ASSIGNMENT: Your job with the data below is to output exactly the lines from the one holding "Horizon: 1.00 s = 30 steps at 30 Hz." down to the one holding "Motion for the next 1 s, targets", both included, and no others.

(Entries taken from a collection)
━━━━━━━━━━━━━━━━━━━━━━━━━━━━━━

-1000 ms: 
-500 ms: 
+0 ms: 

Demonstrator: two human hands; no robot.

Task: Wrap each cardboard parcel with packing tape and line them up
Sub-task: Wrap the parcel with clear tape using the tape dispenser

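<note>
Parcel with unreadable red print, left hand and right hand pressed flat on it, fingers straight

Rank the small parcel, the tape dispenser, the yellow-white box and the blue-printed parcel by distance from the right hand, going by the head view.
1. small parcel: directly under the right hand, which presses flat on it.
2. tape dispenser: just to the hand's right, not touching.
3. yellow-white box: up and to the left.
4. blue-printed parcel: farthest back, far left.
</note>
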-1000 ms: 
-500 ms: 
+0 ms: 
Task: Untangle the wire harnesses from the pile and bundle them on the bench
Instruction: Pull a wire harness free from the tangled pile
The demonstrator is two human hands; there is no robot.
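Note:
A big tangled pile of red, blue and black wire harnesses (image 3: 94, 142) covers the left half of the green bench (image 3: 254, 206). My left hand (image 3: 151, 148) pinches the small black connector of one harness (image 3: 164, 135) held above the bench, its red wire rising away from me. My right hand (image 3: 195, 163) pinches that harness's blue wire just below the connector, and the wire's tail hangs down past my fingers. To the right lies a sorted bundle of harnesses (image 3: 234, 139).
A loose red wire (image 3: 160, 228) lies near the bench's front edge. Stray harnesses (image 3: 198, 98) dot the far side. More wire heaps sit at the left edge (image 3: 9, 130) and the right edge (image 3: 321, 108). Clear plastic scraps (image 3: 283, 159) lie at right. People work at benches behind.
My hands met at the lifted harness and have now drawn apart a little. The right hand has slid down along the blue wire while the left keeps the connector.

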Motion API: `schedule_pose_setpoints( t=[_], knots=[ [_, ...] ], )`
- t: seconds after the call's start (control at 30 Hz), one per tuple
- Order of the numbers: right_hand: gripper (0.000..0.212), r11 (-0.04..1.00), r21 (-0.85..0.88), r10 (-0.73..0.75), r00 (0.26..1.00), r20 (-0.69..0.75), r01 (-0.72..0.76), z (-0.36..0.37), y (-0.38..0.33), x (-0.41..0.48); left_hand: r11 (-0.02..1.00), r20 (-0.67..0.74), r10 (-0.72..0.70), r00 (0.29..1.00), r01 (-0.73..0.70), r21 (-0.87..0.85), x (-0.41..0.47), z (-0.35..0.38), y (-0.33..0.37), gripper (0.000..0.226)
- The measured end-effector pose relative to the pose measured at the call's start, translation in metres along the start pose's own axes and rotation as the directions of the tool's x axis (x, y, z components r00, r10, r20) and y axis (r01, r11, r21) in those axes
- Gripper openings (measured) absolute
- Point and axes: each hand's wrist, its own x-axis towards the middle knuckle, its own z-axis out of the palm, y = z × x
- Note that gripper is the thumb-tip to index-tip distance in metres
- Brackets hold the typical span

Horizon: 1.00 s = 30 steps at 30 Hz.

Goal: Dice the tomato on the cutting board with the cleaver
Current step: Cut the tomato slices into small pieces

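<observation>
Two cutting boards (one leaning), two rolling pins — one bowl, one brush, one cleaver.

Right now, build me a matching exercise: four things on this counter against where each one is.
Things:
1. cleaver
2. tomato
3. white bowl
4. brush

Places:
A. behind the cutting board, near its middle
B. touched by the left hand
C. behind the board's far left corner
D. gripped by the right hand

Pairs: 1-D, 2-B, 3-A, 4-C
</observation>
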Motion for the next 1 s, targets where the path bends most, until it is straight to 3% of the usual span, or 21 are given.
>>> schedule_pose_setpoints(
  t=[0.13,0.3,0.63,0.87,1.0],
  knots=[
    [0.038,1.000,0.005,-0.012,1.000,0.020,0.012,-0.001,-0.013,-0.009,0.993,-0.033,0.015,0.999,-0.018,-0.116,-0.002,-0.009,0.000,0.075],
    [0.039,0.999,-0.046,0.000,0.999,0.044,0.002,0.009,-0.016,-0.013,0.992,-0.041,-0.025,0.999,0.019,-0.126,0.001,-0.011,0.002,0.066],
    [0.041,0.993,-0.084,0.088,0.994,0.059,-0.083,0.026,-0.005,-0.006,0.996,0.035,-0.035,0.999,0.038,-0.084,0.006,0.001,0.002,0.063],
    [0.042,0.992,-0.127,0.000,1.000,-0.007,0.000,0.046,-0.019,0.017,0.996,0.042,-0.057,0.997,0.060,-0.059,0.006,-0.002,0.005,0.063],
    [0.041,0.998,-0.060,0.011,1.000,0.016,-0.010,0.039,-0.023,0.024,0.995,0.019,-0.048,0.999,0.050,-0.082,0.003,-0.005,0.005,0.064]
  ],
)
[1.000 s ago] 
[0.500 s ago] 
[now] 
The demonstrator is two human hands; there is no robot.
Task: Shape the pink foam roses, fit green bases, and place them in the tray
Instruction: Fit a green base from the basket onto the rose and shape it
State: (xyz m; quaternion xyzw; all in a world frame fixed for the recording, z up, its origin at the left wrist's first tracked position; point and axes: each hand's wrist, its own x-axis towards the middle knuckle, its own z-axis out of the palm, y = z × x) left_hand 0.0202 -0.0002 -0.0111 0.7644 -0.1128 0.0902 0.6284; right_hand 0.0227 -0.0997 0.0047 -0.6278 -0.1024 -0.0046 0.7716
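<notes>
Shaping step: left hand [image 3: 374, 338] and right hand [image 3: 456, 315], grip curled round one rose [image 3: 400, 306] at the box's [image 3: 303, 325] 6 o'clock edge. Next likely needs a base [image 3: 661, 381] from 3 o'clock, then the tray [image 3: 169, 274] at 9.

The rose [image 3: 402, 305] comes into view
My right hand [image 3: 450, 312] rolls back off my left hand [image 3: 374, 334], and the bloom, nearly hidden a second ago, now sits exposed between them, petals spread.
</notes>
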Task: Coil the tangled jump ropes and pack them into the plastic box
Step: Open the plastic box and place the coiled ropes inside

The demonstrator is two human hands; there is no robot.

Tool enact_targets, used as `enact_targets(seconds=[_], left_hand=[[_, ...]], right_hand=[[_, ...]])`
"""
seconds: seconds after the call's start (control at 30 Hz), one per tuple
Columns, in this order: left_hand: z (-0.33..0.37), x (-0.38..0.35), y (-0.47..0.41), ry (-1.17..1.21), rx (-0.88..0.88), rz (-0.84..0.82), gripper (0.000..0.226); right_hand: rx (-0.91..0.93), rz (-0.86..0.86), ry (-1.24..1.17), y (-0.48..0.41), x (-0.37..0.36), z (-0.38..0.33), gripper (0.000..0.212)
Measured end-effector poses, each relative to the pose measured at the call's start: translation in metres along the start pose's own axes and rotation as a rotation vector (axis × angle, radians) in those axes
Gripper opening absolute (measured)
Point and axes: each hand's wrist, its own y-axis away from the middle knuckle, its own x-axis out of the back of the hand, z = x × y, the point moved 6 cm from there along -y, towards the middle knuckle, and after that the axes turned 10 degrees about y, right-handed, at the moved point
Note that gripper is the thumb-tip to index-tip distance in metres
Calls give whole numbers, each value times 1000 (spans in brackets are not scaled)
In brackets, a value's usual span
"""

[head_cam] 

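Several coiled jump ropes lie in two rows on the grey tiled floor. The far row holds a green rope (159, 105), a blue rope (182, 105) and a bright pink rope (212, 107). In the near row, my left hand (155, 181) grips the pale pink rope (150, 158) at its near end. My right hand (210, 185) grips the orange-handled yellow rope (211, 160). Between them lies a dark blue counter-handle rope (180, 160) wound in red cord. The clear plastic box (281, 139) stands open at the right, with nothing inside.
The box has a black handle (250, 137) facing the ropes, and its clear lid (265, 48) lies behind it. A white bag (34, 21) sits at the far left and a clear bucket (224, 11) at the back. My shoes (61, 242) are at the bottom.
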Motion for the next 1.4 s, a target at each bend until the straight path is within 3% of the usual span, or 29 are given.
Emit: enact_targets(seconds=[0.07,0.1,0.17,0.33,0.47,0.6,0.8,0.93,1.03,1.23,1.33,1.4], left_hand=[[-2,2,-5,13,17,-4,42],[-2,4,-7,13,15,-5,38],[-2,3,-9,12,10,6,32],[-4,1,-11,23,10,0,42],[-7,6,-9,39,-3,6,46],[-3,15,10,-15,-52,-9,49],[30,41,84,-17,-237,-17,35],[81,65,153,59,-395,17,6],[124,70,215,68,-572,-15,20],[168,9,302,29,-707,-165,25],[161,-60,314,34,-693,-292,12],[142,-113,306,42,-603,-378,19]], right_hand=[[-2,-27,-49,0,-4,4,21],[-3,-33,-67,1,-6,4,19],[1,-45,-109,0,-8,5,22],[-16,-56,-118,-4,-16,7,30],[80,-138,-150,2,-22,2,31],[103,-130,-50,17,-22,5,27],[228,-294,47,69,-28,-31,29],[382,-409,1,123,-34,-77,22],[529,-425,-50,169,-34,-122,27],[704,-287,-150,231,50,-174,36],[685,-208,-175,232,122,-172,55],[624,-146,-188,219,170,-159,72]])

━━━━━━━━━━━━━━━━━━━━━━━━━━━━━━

TASK SOLUTION:
Horizon: 1.00 s = 30 steps at 30 Hz.

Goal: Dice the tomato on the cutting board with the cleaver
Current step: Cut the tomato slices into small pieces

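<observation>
Two cutting boards (one leaning), two rolling pins — one bowl, one brush, one cleaver.

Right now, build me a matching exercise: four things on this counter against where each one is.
Things:
1. cleaver
2. tomato
3. white bowl
4. brush

Places:
A. behind the cutting board, near its middle
B. touched by the left hand
C. behind the board's far left corner
D. gripped by the right hand

Pairs: 1-D, 2-B, 3-A, 4-C
</observation>
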Motion for the next 1 s, targets where the path bends most, until it is straight to 3% of the usual span, or 21 are given.

What was asked for in the exercise is now done.